Ben Hur Lampman (1886-1954) passport photo, 1922. Courtesy Wikimedia Commons.

Ben Hur Lampman
Born August 12, 1886(1886-Template:MONTHNUMBER-12)
Barron, Wisconsin, U.S.
Died March 2, 1954(1954-Template:MONTHNUMBER-02) (aged 67)
Occupation journalist, essayist, poet
Nationality United States American

Ben Hur Lampman (August 12,[1] 1886 - March 2, 1954) was an American poet, newspaper editor, essayist, and short story writer. He was a longtime editor at The Oregonian in Portland, Oregon, and also served as state Poet Laureate.

Life[]

Lampman was born in Barron,[1] Wisconsin and raised in the small town of Neche, North Dakota, where his father, H.H. Lampman, was editor of the local newspaper.[2] As a boy, he worked in his father's print shop. He left home at age 15 and worked in the wheat country of Canada.(Citation needed)

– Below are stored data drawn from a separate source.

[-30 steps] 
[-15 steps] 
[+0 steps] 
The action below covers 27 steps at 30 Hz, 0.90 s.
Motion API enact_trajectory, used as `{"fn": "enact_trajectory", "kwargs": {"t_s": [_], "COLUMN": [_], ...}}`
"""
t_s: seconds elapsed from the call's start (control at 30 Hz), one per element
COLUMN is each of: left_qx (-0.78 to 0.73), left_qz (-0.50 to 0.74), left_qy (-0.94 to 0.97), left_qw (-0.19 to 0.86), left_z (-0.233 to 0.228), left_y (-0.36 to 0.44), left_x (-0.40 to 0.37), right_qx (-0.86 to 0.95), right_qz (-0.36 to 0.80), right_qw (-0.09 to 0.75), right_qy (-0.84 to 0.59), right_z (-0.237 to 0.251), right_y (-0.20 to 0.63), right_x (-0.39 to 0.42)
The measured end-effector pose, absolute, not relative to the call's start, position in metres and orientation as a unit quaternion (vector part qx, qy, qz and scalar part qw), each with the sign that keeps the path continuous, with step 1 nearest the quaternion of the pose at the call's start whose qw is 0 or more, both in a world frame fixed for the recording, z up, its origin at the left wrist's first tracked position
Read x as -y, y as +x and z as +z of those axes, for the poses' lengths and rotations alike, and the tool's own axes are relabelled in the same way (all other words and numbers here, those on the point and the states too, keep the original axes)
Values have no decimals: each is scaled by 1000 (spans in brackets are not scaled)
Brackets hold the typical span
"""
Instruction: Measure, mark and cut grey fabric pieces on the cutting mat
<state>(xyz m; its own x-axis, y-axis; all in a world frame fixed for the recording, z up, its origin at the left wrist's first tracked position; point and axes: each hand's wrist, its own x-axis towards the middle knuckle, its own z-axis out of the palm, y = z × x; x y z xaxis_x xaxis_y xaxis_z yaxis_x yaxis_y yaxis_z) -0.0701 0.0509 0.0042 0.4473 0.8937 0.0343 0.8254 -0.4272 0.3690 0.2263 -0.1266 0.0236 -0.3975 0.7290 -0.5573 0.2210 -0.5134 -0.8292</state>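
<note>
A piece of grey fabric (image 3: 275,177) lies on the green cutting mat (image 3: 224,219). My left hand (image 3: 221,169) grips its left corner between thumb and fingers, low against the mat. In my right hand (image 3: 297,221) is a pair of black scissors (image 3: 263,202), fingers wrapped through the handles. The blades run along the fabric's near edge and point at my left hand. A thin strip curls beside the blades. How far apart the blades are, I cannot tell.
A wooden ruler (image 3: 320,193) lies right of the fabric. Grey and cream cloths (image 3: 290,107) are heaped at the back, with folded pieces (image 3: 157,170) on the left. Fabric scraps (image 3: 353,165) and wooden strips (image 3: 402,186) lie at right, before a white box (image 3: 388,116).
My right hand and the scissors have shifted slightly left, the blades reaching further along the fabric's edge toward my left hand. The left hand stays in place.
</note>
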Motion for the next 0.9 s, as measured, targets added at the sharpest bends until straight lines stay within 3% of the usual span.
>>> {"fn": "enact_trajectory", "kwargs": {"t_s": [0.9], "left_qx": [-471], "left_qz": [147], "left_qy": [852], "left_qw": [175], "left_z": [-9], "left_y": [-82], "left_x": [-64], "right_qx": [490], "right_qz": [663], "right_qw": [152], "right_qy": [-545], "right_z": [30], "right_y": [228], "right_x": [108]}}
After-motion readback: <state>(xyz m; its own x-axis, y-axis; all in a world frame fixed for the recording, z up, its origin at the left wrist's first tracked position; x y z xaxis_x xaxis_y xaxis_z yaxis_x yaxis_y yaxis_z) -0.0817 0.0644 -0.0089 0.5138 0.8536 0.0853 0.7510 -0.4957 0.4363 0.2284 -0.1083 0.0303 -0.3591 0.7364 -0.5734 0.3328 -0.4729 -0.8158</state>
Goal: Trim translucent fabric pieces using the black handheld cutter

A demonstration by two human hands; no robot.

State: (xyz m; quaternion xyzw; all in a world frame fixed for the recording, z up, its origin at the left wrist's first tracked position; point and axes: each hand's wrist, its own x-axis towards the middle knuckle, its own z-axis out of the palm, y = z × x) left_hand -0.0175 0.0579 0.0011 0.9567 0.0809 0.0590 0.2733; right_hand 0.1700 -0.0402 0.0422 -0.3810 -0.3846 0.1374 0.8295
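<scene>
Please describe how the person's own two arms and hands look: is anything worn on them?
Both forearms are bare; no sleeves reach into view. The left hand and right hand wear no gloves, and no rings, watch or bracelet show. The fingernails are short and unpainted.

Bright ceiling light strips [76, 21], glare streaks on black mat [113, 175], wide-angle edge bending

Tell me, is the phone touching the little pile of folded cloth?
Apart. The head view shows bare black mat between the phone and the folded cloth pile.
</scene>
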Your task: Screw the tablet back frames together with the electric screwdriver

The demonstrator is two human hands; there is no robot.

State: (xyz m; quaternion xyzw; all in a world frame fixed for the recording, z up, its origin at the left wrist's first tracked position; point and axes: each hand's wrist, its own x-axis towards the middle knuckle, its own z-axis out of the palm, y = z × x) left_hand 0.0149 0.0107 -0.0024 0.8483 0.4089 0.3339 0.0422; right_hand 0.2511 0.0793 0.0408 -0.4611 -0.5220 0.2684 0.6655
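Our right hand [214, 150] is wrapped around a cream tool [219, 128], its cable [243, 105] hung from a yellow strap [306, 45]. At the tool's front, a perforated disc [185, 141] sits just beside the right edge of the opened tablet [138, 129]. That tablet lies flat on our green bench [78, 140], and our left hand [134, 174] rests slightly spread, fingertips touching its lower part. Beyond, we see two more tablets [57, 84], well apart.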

He returned to North Dakota. At the age of 19,[3] he married Lena Sheldon (his same age), a New York City resident who had moved to the Dakotas to become a school teacher.[4]

During his time in North Dakota, he was editor of the Nelson County Arena newspaper located in Michigan, North Dakota. As of the 1930 U.S. Census,[3] he and his wife had a son and 2 daughters: Hubert Lampman, Caroline S. Lampman, and Hope H. Lampman.

Career[]

Lampman's earliest job as a writer was with the local newspaper of Gold Hill, Oregon.(Citation needed) In 1916, he moved to Portland to become a reporter for The Oregonian. In 1920 he published an account of the 1919 Centralia Massacre.(Citation needed) In 1921 he was appointed an editor of the editorial page.(Citation needed) He also wrote nature essays in The Oregonian.(Citation needed)

His stories and essays also appeared in national magazines such as the Saturday Evening Post. Some of his essays about life in Portland were collected in his 1942 book At the End of the Car Line.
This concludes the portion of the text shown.